Clyde Cook prayed for you and prayed with you. He made you think and he made you laugh. He was approachable. He was funny. He was there. He pointed your horizons beyond the petty stuff and challenged you to think of the big world outside of Biola as a place God wants to redeem. He believed in you and he loved you.

For 25 years, he gave of himself for Biola. Clyde Cook embodied Biola, its heritage, its values, its high calling as a biblically centered university. When people across the country and around the world saw Clyde Cook, they saw Biola.

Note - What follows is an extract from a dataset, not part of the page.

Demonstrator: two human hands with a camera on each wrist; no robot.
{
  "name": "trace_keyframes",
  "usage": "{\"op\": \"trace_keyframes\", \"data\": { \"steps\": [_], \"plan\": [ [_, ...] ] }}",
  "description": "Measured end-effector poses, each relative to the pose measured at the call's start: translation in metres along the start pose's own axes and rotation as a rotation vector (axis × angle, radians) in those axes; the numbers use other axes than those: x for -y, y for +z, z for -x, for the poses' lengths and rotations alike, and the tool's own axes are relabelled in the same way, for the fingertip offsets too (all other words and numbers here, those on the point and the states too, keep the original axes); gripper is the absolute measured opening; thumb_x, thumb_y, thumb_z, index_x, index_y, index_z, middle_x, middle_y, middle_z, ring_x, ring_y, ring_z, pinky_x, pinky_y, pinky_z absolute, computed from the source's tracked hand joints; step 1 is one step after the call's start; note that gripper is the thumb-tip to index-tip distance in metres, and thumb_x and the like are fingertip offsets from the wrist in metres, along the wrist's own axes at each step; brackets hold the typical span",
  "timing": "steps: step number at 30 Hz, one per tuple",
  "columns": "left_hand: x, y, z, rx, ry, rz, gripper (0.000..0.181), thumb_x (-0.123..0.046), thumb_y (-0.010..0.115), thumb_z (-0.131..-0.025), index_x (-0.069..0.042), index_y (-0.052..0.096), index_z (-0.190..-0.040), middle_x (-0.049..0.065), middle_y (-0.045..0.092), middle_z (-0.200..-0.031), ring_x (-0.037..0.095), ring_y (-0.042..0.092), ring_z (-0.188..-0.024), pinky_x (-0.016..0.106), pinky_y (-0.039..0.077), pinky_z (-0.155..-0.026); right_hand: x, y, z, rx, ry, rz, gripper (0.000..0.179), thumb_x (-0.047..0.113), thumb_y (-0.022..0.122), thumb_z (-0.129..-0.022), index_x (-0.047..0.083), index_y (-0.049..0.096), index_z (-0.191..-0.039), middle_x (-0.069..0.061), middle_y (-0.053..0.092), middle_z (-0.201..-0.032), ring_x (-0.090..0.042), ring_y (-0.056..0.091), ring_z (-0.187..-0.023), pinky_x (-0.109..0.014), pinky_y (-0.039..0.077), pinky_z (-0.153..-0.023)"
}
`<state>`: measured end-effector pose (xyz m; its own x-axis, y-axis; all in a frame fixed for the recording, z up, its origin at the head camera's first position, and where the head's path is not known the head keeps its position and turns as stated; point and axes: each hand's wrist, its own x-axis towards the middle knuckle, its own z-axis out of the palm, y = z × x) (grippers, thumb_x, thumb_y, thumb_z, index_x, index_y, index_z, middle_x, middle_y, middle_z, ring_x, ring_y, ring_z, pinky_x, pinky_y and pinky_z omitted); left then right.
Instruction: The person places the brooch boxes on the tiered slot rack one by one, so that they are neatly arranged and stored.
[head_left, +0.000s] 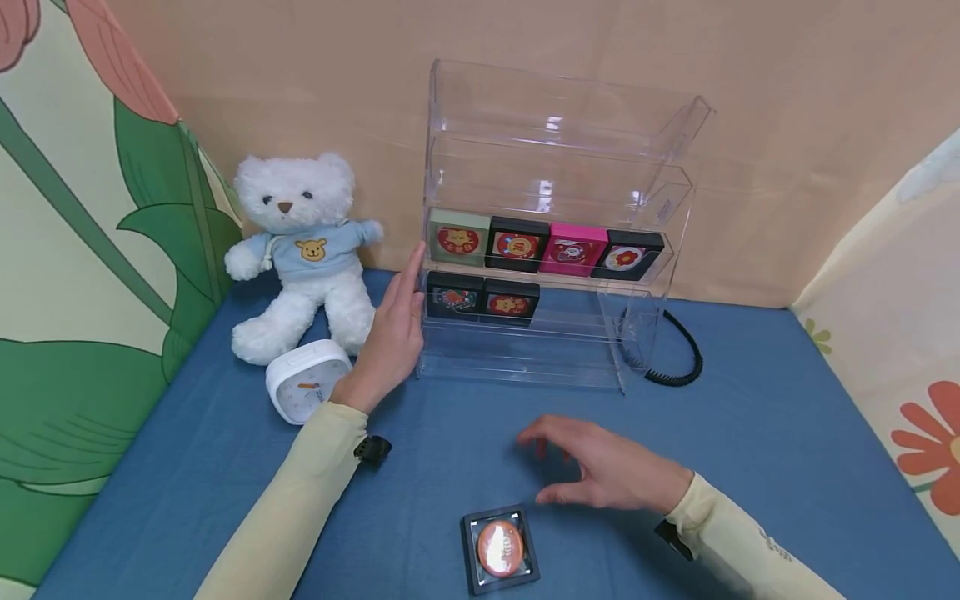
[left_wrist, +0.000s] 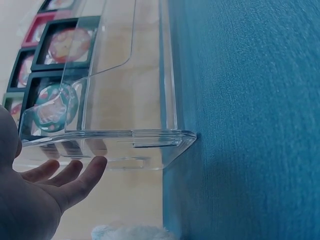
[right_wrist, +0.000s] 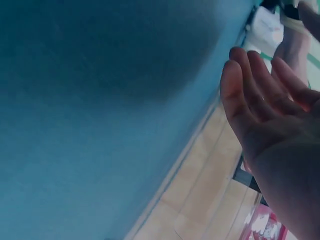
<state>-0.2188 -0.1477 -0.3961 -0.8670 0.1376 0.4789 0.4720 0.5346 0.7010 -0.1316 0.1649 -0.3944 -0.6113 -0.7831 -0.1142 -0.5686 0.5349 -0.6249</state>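
Observation:
A clear acrylic tiered rack [head_left: 525, 362] stands at the back of the blue table. My left hand [head_left: 390, 333] lies along its left side with fingers nearly straight, and in the left wrist view the fingertips [left_wrist: 92, 172] are at the clear side panel. Small square framed boxes with round badges fill part of two tiers: several in a row including a pink one [head_left: 573, 248], and two black ones [head_left: 454, 293] below. My right hand [head_left: 607, 467] hovers over the cloth, fingers loosely bent, holding nothing. Nearest to it lies a black framed box with an orange round badge [head_left: 500, 550].
A white teddy bear [head_left: 315, 250] in a blue top sits left of the rack, a white clock [head_left: 303, 383] in front of it. A black coiled cord [head_left: 678, 375] lies by the rack's right side. Patterned cloth walls [head_left: 82, 400] flank the table.

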Motion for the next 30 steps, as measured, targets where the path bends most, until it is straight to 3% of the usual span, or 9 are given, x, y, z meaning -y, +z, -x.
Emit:
{"op": "trace_keyframes", "data": {
  "steps": [9,19,30],
  "plan": [
    [-0.001,0.001,-0.001,0.007,-0.011,0.001,0.064,-0.01,0.033,-0.111,-0.031,0.005,-0.164,0.017,0.034,-0.156,0.032,0.04,-0.139,0.052,0.037,-0.112,-0.003,0.015,0.016,0.073,0.052,-0.024,0.067,0.052,0.076,-0.087,0.024,0.051,-0.143,0.011,0.057,-0.127,-0.007,0.055,-0.107,-0.035,0.051,-0.093],
    [-0.001,0.0,0.0,0.014,-0.022,0.007,0.065,-0.011,0.033,-0.111,-0.032,0.004,-0.164,0.015,0.031,-0.158,0.032,0.04,-0.139,0.053,0.038,-0.111,-0.002,0.033,0.032,0.052,0.062,0.022,0.072,0.059,0.075,-0.085,0.027,0.048,-0.144,0.012,0.049,-0.139,-0.007,0.05,-0.12,-0.042,0.049,-0.102],
    [-0.001,-0.001,0.001,0.013,-0.022,0.017,0.065,-0.01,0.033,-0.111,-0.033,0.004,-0.164,0.013,0.027,-0.162,0.032,0.034,-0.144,0.055,0.035,-0.113,0.006,0.051,0.037,0.038,0.043,0.103,0.085,0.069,0.071,-0.082,0.025,0.044,-0.15,0.01,0.041,-0.142,-0.009,0.046,-0.122,-0.039,0.051,-0.098]
  ]
}}
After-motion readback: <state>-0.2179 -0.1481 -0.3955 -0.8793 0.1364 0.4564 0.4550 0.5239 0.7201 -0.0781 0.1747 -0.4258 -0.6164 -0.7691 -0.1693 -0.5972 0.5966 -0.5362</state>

After returning from speaking at a Bible institute in Houston on Friday, Dr. Cook was at home with his wife Anna Belle when he passed away and entered the presence of the Lord. The final address he would give was the evening prior, Thursday night. He wasn't feeling well, Anna Belle told me, but he stepped up the microphone and with the strength that could only come from the Lord, he gave his address and ended with words that went something like this:

The final quality I believe every student must have to make an impact is to ENDURE CONSTANTLY. We want our. . .students to hang in there. We don't want them to quit. We want them to persevere. To keep moving. Or as the apostle Paul has written, 'And let us not be weary in well doing: for in due season we shall reap, if we faint not.' If we are normal, we will have moments when we want to quit. My word to all of us is, "Don't quit." The Lord will help you through the crisis or pressure.

Clyde Cook lived the words he proclaimed on Thursday night. And on Friday night he heard, "Well done."

There is nothing more than this I want said about me when I die. God's dreams for you and me are not those of spectacular accomplishments, even those of building big, successful churches. Jesus put it bluntly in Luke 9:25 when He says, "But what profit is it to a man if he gains the whole world, but loses his soul."

I challenge you to be a person of the Book, a person who daily reads and studies the Bible and then claims the help of the Holy Spirit to apply its truths practically in your life on a daily basis. That will enable you to persevere, not quit, to stand strong through crises and pressures of life until your moment comes to step into the presence of Jesus Christ. Then He will look you directly in the eyes and say, "Well done, good and faithful servant. Enter into your eternal rest!"